Exercise: Lift out, unaltered, the lines of the material below between the line holding "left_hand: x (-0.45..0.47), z" and the line holding "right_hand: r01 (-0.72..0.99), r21", counting both.

BEGIN Records for this task

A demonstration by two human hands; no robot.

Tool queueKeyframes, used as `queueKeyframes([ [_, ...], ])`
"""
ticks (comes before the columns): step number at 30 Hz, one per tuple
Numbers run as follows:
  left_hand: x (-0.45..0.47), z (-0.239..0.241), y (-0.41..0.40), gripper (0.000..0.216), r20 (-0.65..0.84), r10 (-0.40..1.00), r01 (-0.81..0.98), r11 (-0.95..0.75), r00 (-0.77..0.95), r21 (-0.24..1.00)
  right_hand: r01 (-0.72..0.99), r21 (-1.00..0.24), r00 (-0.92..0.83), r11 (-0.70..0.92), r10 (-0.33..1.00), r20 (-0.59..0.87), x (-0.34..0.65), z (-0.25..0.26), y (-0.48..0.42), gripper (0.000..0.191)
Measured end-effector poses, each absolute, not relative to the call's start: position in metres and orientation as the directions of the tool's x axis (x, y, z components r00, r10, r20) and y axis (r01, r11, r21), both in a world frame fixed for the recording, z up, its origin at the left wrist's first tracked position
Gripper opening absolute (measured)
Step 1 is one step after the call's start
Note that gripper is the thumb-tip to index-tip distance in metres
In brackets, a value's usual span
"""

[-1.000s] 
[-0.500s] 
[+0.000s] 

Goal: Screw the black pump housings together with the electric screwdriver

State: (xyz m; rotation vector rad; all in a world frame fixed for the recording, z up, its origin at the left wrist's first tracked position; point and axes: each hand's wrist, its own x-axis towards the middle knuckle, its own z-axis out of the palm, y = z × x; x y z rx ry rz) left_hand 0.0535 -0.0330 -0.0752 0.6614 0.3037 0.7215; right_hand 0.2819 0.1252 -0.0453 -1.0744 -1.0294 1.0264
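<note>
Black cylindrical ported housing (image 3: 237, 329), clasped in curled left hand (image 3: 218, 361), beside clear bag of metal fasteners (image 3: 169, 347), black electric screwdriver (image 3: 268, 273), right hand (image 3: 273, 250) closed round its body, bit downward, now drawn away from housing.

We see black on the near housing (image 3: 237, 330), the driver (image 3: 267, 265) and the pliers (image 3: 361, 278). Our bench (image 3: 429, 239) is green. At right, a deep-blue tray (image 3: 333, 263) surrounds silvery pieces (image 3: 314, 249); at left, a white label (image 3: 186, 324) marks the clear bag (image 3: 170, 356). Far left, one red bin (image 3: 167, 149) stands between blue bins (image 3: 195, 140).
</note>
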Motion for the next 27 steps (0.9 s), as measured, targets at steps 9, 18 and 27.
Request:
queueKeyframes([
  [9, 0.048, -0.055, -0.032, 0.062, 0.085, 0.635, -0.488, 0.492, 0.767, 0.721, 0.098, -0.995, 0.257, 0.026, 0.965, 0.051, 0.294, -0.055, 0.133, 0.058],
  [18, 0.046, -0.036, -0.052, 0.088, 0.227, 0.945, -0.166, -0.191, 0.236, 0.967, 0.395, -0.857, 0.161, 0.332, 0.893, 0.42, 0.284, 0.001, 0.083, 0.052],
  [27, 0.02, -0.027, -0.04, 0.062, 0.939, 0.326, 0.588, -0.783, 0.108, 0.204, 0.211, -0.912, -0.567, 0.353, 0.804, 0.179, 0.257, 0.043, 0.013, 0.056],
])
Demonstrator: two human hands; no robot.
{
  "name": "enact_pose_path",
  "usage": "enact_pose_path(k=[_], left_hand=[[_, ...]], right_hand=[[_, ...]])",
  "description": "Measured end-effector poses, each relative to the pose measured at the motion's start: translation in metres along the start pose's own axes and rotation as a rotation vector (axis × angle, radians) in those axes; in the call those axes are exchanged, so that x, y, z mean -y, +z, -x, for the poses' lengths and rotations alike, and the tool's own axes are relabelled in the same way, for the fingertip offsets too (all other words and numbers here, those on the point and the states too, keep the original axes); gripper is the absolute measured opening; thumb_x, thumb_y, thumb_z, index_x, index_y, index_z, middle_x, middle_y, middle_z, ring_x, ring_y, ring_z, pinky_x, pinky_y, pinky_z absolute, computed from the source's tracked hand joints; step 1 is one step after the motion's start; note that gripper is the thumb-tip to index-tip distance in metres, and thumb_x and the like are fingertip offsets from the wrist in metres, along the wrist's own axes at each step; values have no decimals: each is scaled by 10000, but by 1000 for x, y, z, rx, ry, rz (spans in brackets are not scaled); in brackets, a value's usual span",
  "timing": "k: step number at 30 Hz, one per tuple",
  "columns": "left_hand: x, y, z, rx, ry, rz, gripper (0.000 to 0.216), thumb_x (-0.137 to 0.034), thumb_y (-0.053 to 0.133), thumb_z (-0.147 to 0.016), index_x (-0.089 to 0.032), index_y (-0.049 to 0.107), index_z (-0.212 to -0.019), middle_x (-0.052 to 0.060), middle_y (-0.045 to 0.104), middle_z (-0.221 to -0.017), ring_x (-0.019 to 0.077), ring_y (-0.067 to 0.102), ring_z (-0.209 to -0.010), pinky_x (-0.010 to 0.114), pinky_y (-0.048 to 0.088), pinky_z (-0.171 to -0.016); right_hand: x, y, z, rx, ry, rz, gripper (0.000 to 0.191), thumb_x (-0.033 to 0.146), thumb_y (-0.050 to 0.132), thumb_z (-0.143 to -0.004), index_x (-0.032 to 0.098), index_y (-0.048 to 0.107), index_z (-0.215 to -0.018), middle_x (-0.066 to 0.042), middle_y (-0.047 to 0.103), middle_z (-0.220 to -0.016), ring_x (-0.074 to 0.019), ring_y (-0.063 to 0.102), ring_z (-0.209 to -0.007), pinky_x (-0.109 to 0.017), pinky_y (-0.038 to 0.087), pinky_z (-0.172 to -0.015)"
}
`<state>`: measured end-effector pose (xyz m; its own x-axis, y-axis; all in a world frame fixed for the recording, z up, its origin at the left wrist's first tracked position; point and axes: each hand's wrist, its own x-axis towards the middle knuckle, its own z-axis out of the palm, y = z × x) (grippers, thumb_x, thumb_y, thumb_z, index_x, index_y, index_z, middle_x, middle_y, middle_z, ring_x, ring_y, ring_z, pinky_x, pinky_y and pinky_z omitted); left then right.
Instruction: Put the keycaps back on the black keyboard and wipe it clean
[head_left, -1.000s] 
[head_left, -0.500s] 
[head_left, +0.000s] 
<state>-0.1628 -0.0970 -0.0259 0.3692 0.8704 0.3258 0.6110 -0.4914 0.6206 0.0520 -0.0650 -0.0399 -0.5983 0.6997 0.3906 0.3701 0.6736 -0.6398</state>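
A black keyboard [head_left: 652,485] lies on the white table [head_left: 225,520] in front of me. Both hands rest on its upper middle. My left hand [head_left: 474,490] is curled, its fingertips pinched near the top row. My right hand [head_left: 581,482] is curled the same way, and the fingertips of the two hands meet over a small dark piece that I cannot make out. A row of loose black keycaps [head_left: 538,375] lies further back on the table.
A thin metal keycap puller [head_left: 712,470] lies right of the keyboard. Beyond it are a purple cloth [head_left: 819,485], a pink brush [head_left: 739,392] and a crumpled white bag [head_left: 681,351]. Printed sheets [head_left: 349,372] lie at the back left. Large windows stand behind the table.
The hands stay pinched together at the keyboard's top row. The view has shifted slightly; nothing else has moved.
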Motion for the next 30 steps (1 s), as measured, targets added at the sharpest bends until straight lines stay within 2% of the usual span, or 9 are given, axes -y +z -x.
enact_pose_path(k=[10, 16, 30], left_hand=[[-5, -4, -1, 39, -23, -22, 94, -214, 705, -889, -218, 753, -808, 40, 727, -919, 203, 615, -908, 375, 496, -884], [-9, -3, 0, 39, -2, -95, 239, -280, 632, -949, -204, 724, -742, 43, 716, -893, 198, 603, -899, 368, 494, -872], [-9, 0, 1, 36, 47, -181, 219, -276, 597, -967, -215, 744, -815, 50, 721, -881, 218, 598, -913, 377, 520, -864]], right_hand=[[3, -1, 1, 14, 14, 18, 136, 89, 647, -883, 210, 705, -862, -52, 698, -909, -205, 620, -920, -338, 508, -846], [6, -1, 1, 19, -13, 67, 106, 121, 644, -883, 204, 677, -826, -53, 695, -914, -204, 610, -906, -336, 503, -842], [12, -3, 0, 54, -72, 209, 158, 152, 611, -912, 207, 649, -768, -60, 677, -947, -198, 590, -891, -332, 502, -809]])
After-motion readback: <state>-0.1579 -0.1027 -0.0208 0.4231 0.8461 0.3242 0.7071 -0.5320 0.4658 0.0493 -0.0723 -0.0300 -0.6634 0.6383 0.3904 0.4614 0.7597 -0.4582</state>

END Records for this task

Reply:
  left_hand: x (-0.45..0.47), z (-0.239..0.241), y (-0.41..0.40), gripper (0.000..0.216), r20 (-0.65..0.84), r10 (-0.40..1.00), r01 (-0.81..0.98), r11 (-0.95..0.75), r00 (-0.77..0.95), r21 (-0.24..1.00)
  right_hand: r01 (-0.72..0.99), r21 (-1.00..0.24), r00 (-0.92..0.83), r11 (-0.70..0.92), r10 (-0.33..1.00), r20 (-0.59..0.87), x (-0.34..0.65), z (-0.25..0.26), y (-0.48..0.42), gripper (0.000..0.191)

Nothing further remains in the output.